4.6. scRNAseq Data Processing

To analyze patterns of different isoforms of adenylyl cyclases expression at the single cell level, we used freely available data of single cell RNAseq analysis of adipose-derived MSC. Raw data were downloaded from databases ArrayExpress (EBI) и GEO (NCBI, SRA): mouse-derived MSC (E-MTAB-6677) [3], (SRP145475) [4], and human-derived MSC (SRP148833) [19]. Downloaded datasets were processed using Cellranger 3.0 software with standard parameters, and analysis of cloupe files was performed using Loop Browser 4.0 software (10x Genomics, San Francisco, CA, USA). The number of the cells lack of adenylyl cyclases mRNA was counted using ‘Filter’ tool in Loop Browser 4.0 and filtering on adenylyl cyclase isoforms genes Adcy1 (ADCY1 in case of human MSC population analysis) to Adcy10 (ADCY10 in case of human MSC).

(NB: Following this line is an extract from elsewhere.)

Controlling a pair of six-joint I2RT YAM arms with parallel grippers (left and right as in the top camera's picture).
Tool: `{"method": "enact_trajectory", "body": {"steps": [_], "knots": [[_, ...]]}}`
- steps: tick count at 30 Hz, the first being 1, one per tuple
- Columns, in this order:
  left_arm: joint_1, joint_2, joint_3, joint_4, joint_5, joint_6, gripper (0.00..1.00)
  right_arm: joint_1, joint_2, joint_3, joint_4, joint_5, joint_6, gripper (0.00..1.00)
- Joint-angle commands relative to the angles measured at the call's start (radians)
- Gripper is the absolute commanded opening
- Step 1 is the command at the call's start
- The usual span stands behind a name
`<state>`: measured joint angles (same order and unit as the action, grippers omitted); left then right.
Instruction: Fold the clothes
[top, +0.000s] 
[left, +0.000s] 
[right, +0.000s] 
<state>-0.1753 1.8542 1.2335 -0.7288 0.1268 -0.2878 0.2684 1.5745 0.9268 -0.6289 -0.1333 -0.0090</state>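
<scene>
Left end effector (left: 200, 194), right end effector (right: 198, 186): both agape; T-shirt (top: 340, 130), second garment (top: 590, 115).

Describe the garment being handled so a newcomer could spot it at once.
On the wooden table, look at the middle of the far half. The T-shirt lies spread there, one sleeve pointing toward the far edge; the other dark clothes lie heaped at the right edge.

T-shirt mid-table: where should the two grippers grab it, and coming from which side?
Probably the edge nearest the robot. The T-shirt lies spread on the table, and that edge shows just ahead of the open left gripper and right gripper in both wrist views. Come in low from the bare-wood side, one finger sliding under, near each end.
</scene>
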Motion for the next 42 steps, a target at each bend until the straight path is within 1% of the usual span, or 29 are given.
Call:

4.7. MSC Sorting and Clonal Analysis

To obtain single cell derived clones of PKA-Spark expressing cells, hTERT-MSC 6 days after lentiviral transduction were re-suspended in BSA buffer (DPBS, 0.1% BSA) and the 10% of the brightest cells were sorted in single-cell mode separately into 96-well tissue culture plates. Cells were sorted based on fluorescence in 488-530/30 channel on a BD FACSAria III sorter. Doublets were excluded based on side scatter height and width. Then, single clones were cultured in AdvanceSTEM full growth medium for two weeks. The medium was changed to the fresh every 3–4 days.

4.8. Statistics

The share of responding cells was calculated as the ratio of the number of cells that formed fluorescent droplets in response to the hormonal stimulation, to the number of all cells in which brightness exceeds the established threshold level of biosensor expression.

5. Conclusions

This study demonstrates that cAMP-activating hormones could exert their cAMP-dependent effects only in about half of MSCs. At the same time if a particular MSC activates cAMP production in response to one cAMP-activating hormone, it would respond to another one as well. Surprisingly, the heterogeneity of hormone-activated cAMP-dependent responses results from various availability of adenylyl cyclases. Thus, our data indicate that despite generally accepted redundancy and ubiquitous expression of adenylyl cyclase isoforms, the presence of this enzyme in particular MSC determines their ability to respond to hormones by activation of PKA/cAMP signaling. Interestingly, this signaling heterogeneity observed in total population re-establishes in single-cell derived clones. This may underline heterogeneous functional responses of MSC to hormones. Molecular mechanisms of establishing of MSC heterogeneity caused by the regulation of adenylyl cyclase expression as well as functional consequence of such heterogeneity need to be further elucidated.